• [Extracted entries]:
··········
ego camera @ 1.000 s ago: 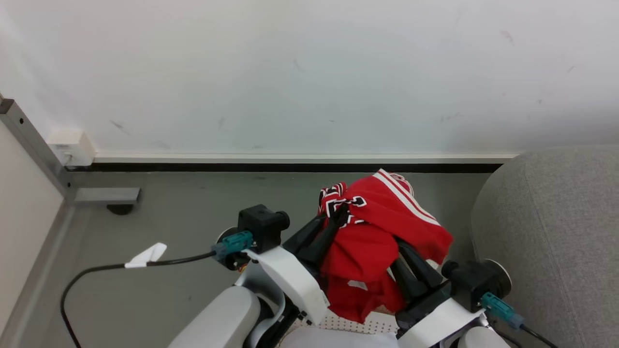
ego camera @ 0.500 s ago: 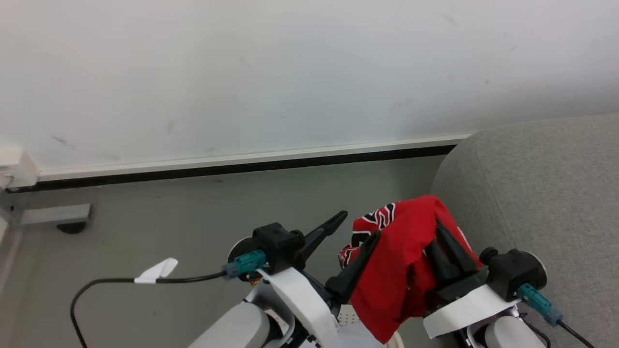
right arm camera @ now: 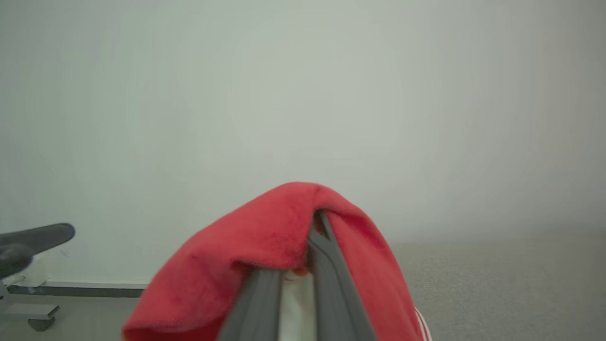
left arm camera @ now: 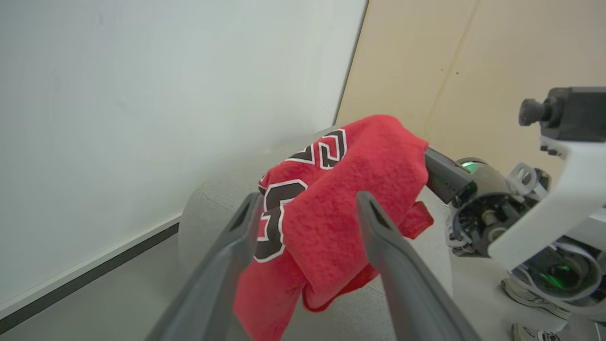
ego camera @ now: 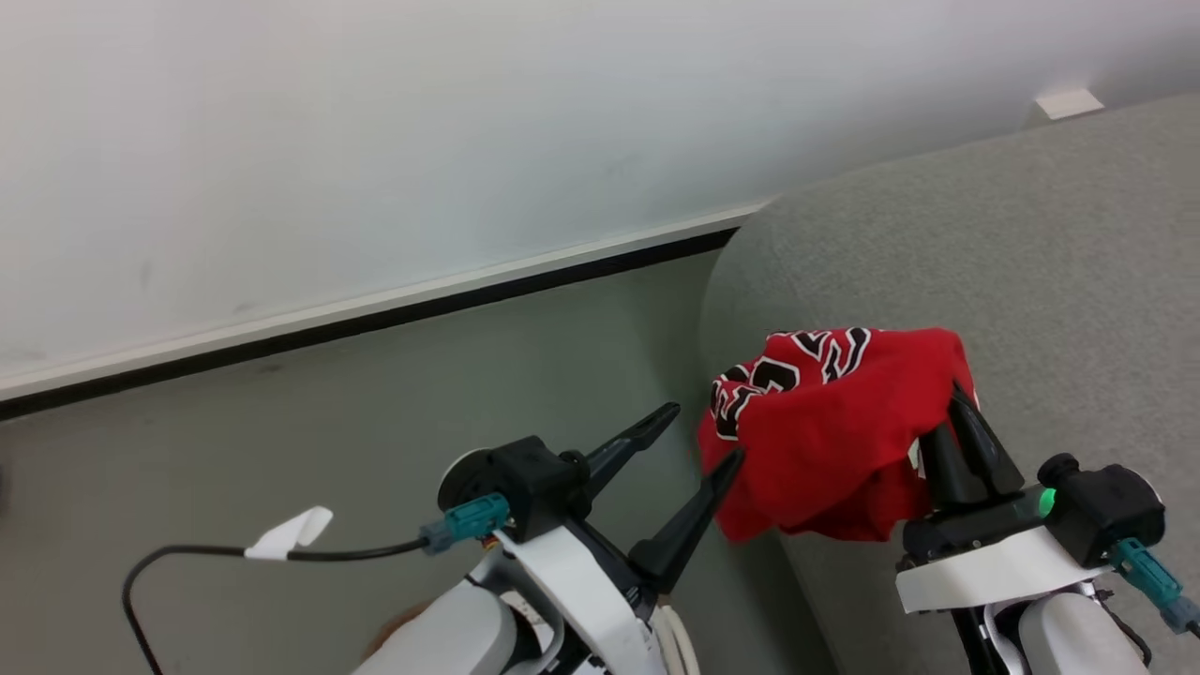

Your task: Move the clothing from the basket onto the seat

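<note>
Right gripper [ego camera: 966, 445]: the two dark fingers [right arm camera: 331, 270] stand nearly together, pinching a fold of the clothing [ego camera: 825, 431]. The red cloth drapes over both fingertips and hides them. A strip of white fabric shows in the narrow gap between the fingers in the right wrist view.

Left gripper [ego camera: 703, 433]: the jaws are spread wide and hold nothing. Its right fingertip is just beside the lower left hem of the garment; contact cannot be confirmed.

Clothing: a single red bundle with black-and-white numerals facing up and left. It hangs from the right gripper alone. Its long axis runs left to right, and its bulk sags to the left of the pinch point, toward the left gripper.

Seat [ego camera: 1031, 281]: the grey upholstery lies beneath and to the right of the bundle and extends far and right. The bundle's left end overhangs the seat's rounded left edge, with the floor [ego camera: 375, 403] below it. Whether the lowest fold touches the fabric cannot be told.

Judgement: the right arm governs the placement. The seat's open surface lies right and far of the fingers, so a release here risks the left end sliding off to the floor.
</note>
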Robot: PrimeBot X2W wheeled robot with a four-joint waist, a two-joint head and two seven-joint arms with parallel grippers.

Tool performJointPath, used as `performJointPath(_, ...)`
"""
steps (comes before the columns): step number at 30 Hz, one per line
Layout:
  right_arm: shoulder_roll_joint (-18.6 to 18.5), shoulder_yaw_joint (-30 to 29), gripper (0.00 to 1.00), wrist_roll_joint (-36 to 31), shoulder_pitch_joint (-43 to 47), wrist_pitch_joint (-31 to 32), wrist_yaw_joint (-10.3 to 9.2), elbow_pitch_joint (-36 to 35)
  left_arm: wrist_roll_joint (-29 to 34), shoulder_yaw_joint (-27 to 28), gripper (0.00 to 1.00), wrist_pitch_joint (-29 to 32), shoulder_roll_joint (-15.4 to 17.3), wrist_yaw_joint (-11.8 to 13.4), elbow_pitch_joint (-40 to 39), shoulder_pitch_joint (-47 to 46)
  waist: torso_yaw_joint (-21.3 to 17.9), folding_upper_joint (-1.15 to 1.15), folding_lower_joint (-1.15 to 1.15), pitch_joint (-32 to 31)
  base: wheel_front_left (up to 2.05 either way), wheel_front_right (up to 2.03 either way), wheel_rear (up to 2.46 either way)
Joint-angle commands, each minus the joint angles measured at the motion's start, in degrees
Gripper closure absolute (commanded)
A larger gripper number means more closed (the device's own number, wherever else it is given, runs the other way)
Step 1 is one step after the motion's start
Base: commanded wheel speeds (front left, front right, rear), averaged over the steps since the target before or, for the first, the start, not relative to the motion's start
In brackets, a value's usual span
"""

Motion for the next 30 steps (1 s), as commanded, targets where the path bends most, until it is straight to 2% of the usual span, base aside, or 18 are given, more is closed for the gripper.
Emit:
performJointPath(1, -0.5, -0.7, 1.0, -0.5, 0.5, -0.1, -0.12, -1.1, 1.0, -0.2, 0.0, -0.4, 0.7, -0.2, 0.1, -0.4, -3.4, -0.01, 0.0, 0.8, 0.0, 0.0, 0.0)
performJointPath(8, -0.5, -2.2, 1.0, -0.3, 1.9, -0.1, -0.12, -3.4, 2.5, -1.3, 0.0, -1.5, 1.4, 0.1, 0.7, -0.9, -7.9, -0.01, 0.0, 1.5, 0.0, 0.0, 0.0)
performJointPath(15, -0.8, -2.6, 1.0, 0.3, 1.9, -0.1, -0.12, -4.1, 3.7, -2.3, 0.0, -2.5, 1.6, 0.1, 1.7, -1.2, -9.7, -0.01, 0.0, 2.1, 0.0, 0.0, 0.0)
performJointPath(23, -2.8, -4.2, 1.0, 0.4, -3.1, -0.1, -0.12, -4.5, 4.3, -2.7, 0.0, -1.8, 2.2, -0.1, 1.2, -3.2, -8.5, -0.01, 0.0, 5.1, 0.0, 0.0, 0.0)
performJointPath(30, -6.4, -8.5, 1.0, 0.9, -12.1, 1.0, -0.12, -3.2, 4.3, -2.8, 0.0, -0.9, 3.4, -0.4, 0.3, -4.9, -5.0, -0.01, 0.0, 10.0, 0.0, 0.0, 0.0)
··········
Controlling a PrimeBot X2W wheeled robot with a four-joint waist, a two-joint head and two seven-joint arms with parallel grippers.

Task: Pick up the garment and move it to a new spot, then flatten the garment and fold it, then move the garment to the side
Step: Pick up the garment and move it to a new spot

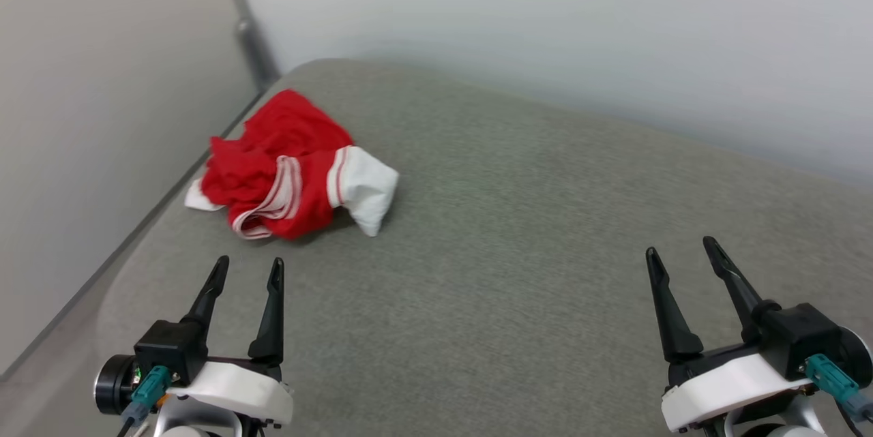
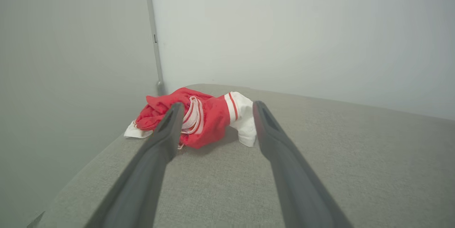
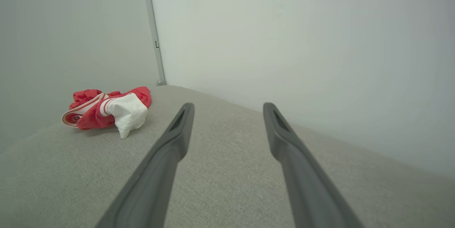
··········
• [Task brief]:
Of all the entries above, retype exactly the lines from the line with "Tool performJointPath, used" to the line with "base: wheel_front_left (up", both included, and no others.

• [Exercise answer]:
Tool performJointPath, used as `performJointPath(_, ...)`
"""
steps (comes before the columns): step number at 30 Hz, one per line
Layout:
  right_arm: shoulder_roll_joint (-18.6 to 18.5), shoulder_yaw_joint (-30 to 29), gripper (0.00 to 1.00), wrist_roll_joint (-36 to 31), shoulder_pitch_joint (-43 to 47), wrist_pitch_joint (-31 to 32), wrist_yaw_joint (-10.3 to 9.2), elbow_pitch_joint (-36 to 35)
  left_arm: wrist_roll_joint (-29 to 34), shoulder_yaw_joint (-27 to 28), gripper (0.00 to 1.00), wrist_pitch_joint (-29 to 32), shoulder_roll_joint (-15.4 to 17.3), wrist_yaw_joint (-11.8 to 13.4), elbow_pitch_joint (-40 to 39), shoulder_pitch_joint (-47 to 46)
  waist: torso_yaw_joint (-21.3 to 17.9), folding_upper_joint (-1.15 to 1.15), folding_lower_joint (-1.15 to 1.15), pitch_joint (-32 to 31)
  base: wheel_front_left (up to 2.05 either way), wheel_front_right (up to 2.03 either way), wheel_rear (up to 2.46 either way)

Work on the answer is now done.